In 1997, as Roundup Ready soybeans were launched in Canada, one certified crop advisor suggested that it might be necessary for growers to sign off on fields to be sprayed with glyphosate. The technology was so new back then that the liability surrounding its use warranted consideration for measures to protect those who used it or applied herbicides within it.
Within that sustainability sphere, will similar measures be needed to ensure the proper applications for Xtend or Enlist crops today?
Barton believes there may be a need for some sort of check-and-balance, but he believes it has more to do with growers embracing technology than calls for traceability. That demand has been around for years but the technology around digital farming could enable its progression. Barton knows a grower who has a five-year history of their fields stored on their cell phone. The technology is there, it’s available and it’s going to be used.

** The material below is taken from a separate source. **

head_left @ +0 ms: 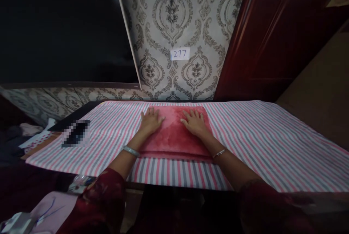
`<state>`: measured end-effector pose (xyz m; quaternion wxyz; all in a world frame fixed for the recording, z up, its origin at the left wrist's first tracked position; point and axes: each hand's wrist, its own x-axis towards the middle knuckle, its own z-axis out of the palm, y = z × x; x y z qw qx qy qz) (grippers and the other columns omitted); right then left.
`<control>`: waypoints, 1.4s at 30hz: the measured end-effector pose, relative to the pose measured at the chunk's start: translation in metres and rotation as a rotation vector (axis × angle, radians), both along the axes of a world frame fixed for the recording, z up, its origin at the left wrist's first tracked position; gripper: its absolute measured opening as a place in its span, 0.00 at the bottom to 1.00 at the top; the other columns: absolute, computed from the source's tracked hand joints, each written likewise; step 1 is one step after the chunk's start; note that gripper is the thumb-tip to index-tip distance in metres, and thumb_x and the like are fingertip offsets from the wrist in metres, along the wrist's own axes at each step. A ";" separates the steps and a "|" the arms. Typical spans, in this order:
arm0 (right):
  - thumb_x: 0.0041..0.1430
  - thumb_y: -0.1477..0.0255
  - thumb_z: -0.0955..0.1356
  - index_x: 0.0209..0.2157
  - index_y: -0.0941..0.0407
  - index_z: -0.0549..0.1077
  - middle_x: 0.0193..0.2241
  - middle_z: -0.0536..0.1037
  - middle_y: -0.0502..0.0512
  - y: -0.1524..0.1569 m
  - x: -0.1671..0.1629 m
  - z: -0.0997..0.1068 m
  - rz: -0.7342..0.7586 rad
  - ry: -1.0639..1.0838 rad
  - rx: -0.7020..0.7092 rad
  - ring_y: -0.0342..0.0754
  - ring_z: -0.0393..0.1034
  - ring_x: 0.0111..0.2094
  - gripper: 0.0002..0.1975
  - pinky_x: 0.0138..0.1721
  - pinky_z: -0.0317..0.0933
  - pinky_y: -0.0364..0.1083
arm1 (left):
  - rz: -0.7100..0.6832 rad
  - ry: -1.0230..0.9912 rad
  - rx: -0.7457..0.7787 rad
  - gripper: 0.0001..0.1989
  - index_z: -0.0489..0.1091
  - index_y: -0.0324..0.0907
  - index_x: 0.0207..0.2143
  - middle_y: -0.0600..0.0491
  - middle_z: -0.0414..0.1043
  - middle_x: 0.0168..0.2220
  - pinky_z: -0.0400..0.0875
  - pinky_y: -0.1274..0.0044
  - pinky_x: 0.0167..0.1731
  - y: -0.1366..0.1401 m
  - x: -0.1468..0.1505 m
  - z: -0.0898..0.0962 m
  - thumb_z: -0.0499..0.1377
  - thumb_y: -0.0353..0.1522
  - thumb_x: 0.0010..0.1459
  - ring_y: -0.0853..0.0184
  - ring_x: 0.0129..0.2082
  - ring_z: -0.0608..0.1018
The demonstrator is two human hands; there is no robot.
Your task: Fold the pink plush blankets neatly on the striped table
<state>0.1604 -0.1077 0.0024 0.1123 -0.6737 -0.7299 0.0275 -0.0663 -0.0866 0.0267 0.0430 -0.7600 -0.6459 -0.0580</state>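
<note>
A red-pink plush cloth [174, 137], folded into a rectangle, lies on a striped tablecloth [245, 132]. Its folded layers show along the near edge. On the cloth's far left part rests my left hand [151, 120], palm down with fingers spread. My right hand [194, 122] lies flat on the far right part, its fingers also spread. Both hands press on the top surface and grasp nothing. A bangle circles my left wrist, and a thin bracelet is on my right.
At the table's left side is a dark, blurred-out object [76, 133]. Behind stand a large dark screen [65, 30] and a patterned wall with a paper label [180, 53] reading 277. A dark red wooden panel [253, 45] rises at the right. Lower left, a pinkish surface [54, 208] holds wires.
</note>
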 end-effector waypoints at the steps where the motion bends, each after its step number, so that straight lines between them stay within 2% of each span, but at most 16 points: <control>1: 0.71 0.53 0.55 0.70 0.53 0.54 0.70 0.53 0.64 -0.006 0.001 0.000 0.009 -0.010 0.024 0.65 0.43 0.70 0.32 0.66 0.38 0.65 | -0.066 0.000 0.007 0.33 0.54 0.40 0.69 0.39 0.45 0.72 0.42 0.49 0.66 -0.006 0.008 -0.002 0.42 0.48 0.69 0.50 0.72 0.47; 4: 0.70 0.53 0.57 0.70 0.52 0.55 0.70 0.54 0.65 -0.022 0.004 -0.010 0.041 -0.061 0.070 0.66 0.43 0.70 0.32 0.66 0.38 0.65 | -0.201 0.000 -0.015 0.34 0.52 0.44 0.70 0.41 0.46 0.72 0.43 0.49 0.66 -0.022 0.027 -0.017 0.45 0.50 0.68 0.49 0.72 0.48; 8: 0.70 0.51 0.57 0.70 0.50 0.55 0.71 0.52 0.64 -0.032 0.006 -0.030 0.041 -0.096 0.092 0.66 0.42 0.71 0.33 0.66 0.36 0.65 | -0.201 0.029 -0.001 0.35 0.52 0.44 0.70 0.40 0.46 0.72 0.46 0.47 0.65 -0.031 0.034 -0.042 0.47 0.50 0.67 0.48 0.72 0.50; 12: 0.69 0.51 0.57 0.70 0.50 0.55 0.71 0.51 0.62 -0.030 0.006 -0.040 0.030 -0.087 0.123 0.64 0.41 0.71 0.33 0.66 0.34 0.64 | -0.198 0.037 0.040 0.35 0.52 0.44 0.70 0.40 0.47 0.72 0.47 0.46 0.64 -0.030 0.031 -0.053 0.48 0.50 0.67 0.47 0.71 0.51; 18: 0.70 0.52 0.57 0.70 0.49 0.55 0.71 0.51 0.61 -0.029 0.006 -0.043 0.018 -0.079 0.134 0.64 0.41 0.71 0.32 0.67 0.33 0.64 | -0.207 0.021 0.059 0.36 0.53 0.44 0.70 0.39 0.48 0.72 0.46 0.46 0.65 -0.031 0.032 -0.051 0.47 0.52 0.66 0.48 0.71 0.51; 25: 0.70 0.52 0.58 0.70 0.49 0.55 0.71 0.51 0.62 -0.030 0.006 -0.044 0.018 -0.082 0.127 0.64 0.43 0.71 0.32 0.66 0.33 0.64 | -0.235 0.009 -0.031 0.38 0.52 0.47 0.70 0.42 0.45 0.73 0.44 0.45 0.65 -0.032 0.020 -0.041 0.49 0.54 0.64 0.47 0.72 0.50; 29: 0.70 0.52 0.57 0.70 0.50 0.55 0.71 0.52 0.63 -0.032 0.005 -0.041 0.020 -0.079 0.129 0.64 0.43 0.71 0.32 0.67 0.34 0.64 | -0.120 0.054 -0.040 0.36 0.53 0.47 0.70 0.42 0.44 0.73 0.42 0.45 0.65 -0.035 -0.007 -0.035 0.49 0.53 0.65 0.48 0.72 0.48; 32: 0.70 0.53 0.57 0.70 0.50 0.55 0.71 0.53 0.63 -0.033 0.004 -0.038 0.023 -0.072 0.126 0.64 0.43 0.71 0.32 0.67 0.34 0.63 | -0.004 0.044 -0.073 0.35 0.50 0.48 0.71 0.44 0.40 0.74 0.48 0.46 0.64 -0.042 -0.030 -0.034 0.47 0.50 0.67 0.50 0.73 0.45; 36: 0.70 0.53 0.57 0.70 0.50 0.56 0.71 0.52 0.63 -0.033 0.003 -0.037 0.019 -0.070 0.112 0.64 0.43 0.71 0.31 0.66 0.35 0.64 | 0.050 -0.012 -0.120 0.34 0.46 0.48 0.72 0.48 0.36 0.74 0.51 0.50 0.65 -0.048 -0.056 -0.038 0.45 0.48 0.68 0.50 0.72 0.46; 39: 0.70 0.54 0.57 0.70 0.50 0.56 0.71 0.53 0.63 -0.034 0.004 -0.032 0.021 -0.068 0.100 0.63 0.43 0.71 0.31 0.66 0.36 0.64 | 0.084 -0.013 -0.137 0.33 0.48 0.47 0.72 0.49 0.39 0.74 0.51 0.50 0.65 -0.051 -0.065 -0.034 0.45 0.47 0.68 0.49 0.72 0.48; 42: 0.70 0.56 0.58 0.69 0.52 0.56 0.70 0.54 0.64 -0.039 0.003 -0.023 0.013 -0.044 0.085 0.62 0.43 0.71 0.31 0.67 0.37 0.63 | 0.077 0.031 -0.049 0.30 0.56 0.44 0.69 0.44 0.46 0.73 0.48 0.49 0.65 -0.056 -0.058 -0.023 0.45 0.45 0.69 0.49 0.72 0.49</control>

“It’s going to continue to be used, not because we have to but because growers are going to want to do it, and because consumers will be willing to pay for it,” he says. “Maybe that’s going to be the table stakes to be in certain markets where they’re willing to pay.”

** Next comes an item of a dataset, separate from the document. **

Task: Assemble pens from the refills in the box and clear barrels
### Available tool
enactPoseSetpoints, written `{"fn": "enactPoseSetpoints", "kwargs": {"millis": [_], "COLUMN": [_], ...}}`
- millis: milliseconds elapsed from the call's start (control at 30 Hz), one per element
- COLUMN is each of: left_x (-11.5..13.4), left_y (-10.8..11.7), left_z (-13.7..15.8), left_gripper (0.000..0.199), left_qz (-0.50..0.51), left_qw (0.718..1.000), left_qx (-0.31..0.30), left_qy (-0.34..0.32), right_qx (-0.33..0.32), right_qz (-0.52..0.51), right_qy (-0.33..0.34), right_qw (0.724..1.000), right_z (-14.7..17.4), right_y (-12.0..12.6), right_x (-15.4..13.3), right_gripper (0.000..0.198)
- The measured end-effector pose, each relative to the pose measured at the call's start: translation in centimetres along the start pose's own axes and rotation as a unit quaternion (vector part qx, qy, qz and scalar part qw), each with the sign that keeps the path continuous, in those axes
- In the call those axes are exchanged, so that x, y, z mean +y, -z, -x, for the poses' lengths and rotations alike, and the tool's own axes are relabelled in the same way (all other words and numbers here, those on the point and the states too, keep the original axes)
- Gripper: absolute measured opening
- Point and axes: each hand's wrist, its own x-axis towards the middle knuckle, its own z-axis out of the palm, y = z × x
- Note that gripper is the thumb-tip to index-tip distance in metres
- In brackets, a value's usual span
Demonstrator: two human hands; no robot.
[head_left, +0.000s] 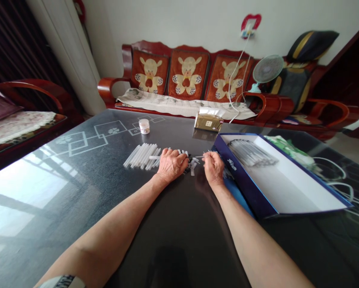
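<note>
My left hand is closed around a whitish, translucent tube, whose end sticks out to the left. Across from it, my right hand pinches a thin, light rod that spans the gap between the hands. Whether the rod enters the tube is hidden by my left fingers. Beside my left hand lies a row of similar white tubes. Small white and black pieces are scattered between my hands, too small to name.
On the dark glossy table, a blue-edged white box with several slender greyish sticks stands at the right. Behind are a small tub and a tissue box. Green-and-white packaging and white cords lie beyond the box.
</note>
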Motion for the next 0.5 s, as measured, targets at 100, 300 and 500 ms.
{"fn": "enactPoseSetpoints", "kwargs": {"millis": [100,300,500], "left_x": [0.0,0.0,-0.2], "left_y": [0.0,0.0,-0.1], "left_z": [0.0,0.0,0.1], "left_gripper": [0.033,0.033,0.031], "left_qz": [-0.001,-0.018,-0.001], "left_qw": [1.0,1.0,0.999], "left_qx": [-0.004,0.002,0.014], "left_qy": [0.007,-0.005,-0.034], "right_qx": [0.067,-0.025,-0.13], "right_qz": [0.038,0.167,0.184], "right_qy": [0.036,0.287,0.293], "right_qw": [0.996,0.943,0.929], "right_z": [-0.4,0.8,1.5], "right_y": [-0.1,-0.4,-0.6], "right_x": [0.5,-1.4,-1.9], "right_gripper": [0.022,0.026,0.022]}}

The industry is building in that form of digital referencing, better known as blockchain technology. It’s an accountability platform that many in the industry say will ultimately benefit farmers with higher profitability, but even now it’s a system that is only in its infancy.
Information is increasingly vital
Another undervalued aspect of these transgenic technologies that’s driving change is in the exchange of information, some of it pertaining to the use of the technologies, some relating to production agriculture in general. Speers notes that connecting with farmers on the use of these and other systems is one of the better parts of her job.
“In the past year and a half, we’ve hosted a dicamba application workshop where we partnered with BASF to give our growers a presentation on how to apply dicamba, and the difference between Engenia and Banvel formulations,” says Speers.
For Barton, access to resources is invaluable, especially considering the increased complexity of farming, the larger operations and the availability of quality information. As more growers continue to broaden their use of trait technologies, trustworthy insight and advice become invaluable.
“It’s an innovative and more competitive industry, and by that, I mean the dealer, the retailer, the seed and the chemical industry,” says Barton, noting that farmers are willing to invest in innovation and information. “We’re in the business of helping growers with the use of technology. It’s so competitive, if one company is off base from a stewardship perspective or is leaving a void in the market, others will quickly find a solution to balance the message.”
And farmers aren’t operating in a vacuum. They need to realize (and most have) that they’re part of a food chain system, where consumers are becoming increasingly vocal. Speers acknowledges that retailers, dealers and company representatives are doing their part, but believes there are some “weak links” in the food chain. Consumers may be demanding and not understand how Xtend or Enlist systems work, but that doesn’t mean they should be excluded from discussions.
“Sadly, the general public seems to trust Google as their information provider,” says Speers. “We need to improve how the general consumer views agriculture and be open to answering their questions, not dismissing the consumer as lazy or uneducated.”